Really I did not expect much, because floral fragrances are actually not so my thing and in the fragrance pyramid now just ylang-ylang and rose geranium as top notes.
But then! Hardly applied, I am wrapped in a comforting fragrance cloud, which suggests my head clean, safe ... just feel good. I seem to recall reading somewhere that rose geranium has a mood-lifting effect. It certainly does here, at least for me. And I'm grateful for this wonderful example of the enormous impact scents can have on how you feel. A little ray of sunshine in the gloom.

Hajar is, on my skin and to my nose, a lush, warm oriental floral scent in which a rosy note clearly sets the tone, but without being overbearing or stale. Personally, I only get a hint of the woody notes on the periphery. But that doesn't matter at all, because there's really absolutely nothing wrong with the scent as I perceive it. Here there is nothing pungent, shrill or heavy.
The sillage is, as usual with perfume oils, not quite so strong, although the fragrance is still clearly audible at arm's length. The longevity is good; once applied briefly with the roller on the neck is enough for 5-6 hours. And last but not least, the PLV is absolutely unbeatable at just 8 (!) Euros for 15 ml.
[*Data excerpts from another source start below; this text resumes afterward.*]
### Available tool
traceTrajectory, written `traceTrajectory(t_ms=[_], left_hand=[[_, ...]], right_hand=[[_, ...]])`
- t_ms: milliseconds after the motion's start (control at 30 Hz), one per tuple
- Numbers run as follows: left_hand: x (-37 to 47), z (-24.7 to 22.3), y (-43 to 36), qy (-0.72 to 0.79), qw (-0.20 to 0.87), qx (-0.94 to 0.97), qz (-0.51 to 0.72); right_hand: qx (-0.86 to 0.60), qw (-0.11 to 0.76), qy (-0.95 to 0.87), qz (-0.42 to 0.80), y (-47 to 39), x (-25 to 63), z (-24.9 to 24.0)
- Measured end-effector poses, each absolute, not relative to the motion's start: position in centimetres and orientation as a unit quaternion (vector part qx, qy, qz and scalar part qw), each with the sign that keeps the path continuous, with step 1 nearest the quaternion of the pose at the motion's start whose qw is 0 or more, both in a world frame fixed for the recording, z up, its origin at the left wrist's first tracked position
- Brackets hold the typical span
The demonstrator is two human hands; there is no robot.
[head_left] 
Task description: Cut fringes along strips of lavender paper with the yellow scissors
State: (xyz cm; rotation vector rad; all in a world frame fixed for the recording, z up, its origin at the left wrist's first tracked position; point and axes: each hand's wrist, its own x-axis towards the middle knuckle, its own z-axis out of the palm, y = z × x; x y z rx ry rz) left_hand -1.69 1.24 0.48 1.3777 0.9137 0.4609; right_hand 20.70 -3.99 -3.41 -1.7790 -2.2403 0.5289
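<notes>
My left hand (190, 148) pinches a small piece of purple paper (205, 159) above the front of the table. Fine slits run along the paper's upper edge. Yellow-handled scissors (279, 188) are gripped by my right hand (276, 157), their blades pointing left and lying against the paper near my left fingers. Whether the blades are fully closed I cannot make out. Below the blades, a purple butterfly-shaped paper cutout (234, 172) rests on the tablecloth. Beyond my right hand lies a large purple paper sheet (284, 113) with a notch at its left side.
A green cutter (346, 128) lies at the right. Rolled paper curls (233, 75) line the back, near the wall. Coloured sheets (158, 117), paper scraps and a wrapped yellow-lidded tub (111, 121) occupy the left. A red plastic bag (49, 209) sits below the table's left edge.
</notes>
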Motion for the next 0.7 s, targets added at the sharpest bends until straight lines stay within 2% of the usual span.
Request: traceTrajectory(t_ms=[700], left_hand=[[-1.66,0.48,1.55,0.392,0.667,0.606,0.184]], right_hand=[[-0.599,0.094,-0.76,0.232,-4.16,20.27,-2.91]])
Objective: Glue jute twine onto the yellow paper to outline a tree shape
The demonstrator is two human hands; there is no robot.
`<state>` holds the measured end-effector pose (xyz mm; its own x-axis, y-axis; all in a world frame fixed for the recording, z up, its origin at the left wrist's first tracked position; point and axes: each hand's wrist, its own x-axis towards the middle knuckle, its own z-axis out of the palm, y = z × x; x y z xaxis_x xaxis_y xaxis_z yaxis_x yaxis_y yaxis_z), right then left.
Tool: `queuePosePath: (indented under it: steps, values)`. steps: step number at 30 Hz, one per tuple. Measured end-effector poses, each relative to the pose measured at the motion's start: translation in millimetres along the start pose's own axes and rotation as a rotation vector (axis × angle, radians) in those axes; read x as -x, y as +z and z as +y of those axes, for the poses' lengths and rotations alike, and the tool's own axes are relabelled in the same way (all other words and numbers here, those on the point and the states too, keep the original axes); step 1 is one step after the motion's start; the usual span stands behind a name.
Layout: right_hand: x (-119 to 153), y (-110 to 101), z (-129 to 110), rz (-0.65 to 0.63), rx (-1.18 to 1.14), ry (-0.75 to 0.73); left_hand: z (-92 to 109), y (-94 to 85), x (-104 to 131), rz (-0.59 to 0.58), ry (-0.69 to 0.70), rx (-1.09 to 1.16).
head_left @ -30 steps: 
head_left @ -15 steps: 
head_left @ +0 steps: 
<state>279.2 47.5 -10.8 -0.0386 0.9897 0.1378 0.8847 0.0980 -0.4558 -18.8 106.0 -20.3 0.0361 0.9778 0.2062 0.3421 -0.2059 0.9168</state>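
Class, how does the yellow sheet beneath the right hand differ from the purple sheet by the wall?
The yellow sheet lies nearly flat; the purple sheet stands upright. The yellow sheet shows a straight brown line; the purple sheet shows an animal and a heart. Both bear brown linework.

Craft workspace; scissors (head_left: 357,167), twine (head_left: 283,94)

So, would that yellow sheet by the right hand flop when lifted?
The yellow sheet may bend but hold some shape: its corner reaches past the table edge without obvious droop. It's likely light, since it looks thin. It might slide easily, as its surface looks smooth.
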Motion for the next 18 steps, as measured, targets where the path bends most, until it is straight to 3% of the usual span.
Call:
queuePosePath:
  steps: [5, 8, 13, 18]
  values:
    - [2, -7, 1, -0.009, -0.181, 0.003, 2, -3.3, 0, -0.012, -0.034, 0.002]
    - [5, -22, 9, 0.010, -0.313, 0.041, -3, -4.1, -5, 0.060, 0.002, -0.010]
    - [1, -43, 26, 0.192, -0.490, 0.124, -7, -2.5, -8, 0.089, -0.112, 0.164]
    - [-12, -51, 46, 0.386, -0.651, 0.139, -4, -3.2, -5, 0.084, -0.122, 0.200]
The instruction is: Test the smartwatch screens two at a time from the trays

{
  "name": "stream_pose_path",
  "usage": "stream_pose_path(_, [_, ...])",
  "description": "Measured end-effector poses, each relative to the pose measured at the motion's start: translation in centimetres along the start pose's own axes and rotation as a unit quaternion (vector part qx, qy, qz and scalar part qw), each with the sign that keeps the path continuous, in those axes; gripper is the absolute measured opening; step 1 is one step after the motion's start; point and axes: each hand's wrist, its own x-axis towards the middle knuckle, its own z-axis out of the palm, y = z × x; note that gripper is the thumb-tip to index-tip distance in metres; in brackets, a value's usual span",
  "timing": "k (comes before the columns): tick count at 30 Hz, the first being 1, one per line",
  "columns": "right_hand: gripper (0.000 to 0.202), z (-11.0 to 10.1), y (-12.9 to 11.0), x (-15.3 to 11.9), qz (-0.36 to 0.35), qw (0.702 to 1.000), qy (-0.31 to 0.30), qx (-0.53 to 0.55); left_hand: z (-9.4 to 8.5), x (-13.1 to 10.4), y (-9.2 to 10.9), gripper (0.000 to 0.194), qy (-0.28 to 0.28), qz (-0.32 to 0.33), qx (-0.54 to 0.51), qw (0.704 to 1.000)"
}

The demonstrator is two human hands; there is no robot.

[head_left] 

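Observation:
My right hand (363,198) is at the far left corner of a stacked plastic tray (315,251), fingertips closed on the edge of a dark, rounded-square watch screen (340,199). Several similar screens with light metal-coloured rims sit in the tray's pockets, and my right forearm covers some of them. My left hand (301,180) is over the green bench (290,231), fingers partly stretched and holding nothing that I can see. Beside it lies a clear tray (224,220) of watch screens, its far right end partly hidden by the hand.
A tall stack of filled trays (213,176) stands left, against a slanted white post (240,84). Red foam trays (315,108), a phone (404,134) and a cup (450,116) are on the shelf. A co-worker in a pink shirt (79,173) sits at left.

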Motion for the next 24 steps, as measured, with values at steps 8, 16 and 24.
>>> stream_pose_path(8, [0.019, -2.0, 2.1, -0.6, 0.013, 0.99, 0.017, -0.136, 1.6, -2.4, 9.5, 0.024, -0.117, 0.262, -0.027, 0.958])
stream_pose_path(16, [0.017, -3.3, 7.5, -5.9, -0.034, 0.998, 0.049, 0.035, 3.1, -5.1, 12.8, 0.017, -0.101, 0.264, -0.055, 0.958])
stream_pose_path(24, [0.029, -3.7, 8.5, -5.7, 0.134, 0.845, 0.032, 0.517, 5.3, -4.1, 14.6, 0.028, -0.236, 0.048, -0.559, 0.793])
Hajar smells meanwhile much nobler and more expensive than it is, and has it not only because of his highly appreciated services to my well-being deserves to be adequately appreciated at this point.
But even though I've received multiple compliments on the fragrance from the outside - I probably get the most pleasure from it myself. Now and then I apply it even before bedtime on the wrists, because the feeling of security triggered by the fragrance helps me fall asleep. I was probably just lucky here, and the right scent came to the right nose at the right moment. Not everyone will perceive it the same way. In view of the very affordable price, one may dare the attempt here but quietly on good luck and is rewarded in case of doubt with an extremely pleasant surprise.
3 Comments
Julieta 3 years ago 4 3
7
Sillage
9
Longevity
6
Scent
Translated Show original Show translation
Whew, what a ride!
An Afghan acquaintance once gave me a large tin full of saffron threads. His mum regularly sends him such tins from Afghanistan anyway and he always has supplies. I had never smelled saffron in large quantities before and was fascinated how taste and smell can be so different for one aromatic substance. Saffron in rice tastes delicious. The saffron pure in the can smelled pungent, bitter and musty.
Why do I tell this? Because it was 1:1 the first impression after spraying Aoud Vanille. Except saffron I have initially perceived nothing. The but in an intensity that I was actually very briefly times nauseous. Vanilla, oud or even flowers - missing. A dust-dry, deep-dark, pungent medicinal saffron note, absolutely nothing else. Absolutely exactly how the saffron can smelled when it was opened. The fragrance has first absolutely nothing sweet or soft, let alone creamy, to counter this note.

I then wondered if my bottling might be tipped because the scent impression was so extremely different from the other comments here. After about 30 minutes, however, the Safrangemuffel then calmed down a bit. It doesn't disappear completely, but slowly the vanilla starts to fight its way to the fore a bit more and I can gradually smell it on my arm again without flinching. Over the course of about 3 hours, the scent turns into something like what most of the other commenters are smelling. Is therefore probably not on the sample, but on my skin chemistry, that the saffron makes such a spacey appearance.
The drydown is then really very nice - dry, completely unsweet, sandalwoody vanilla; overall a bit incense-like. Would the fragrance on me from the beginning at least as similar as what becomes of it after hours, he would definitely be a candidate for purchase. Interesting, "different" and absolutely not mainstream. Unfortunately, I'm afraid I wouldn't have the patience to endure the first 30 minutes of saffron overkill every time I put it on. If you fight through it, or if you have a skin chemistry that puts saffron in its place, you'll be rewarded with a beautiful scent that I could easily detect even after showering.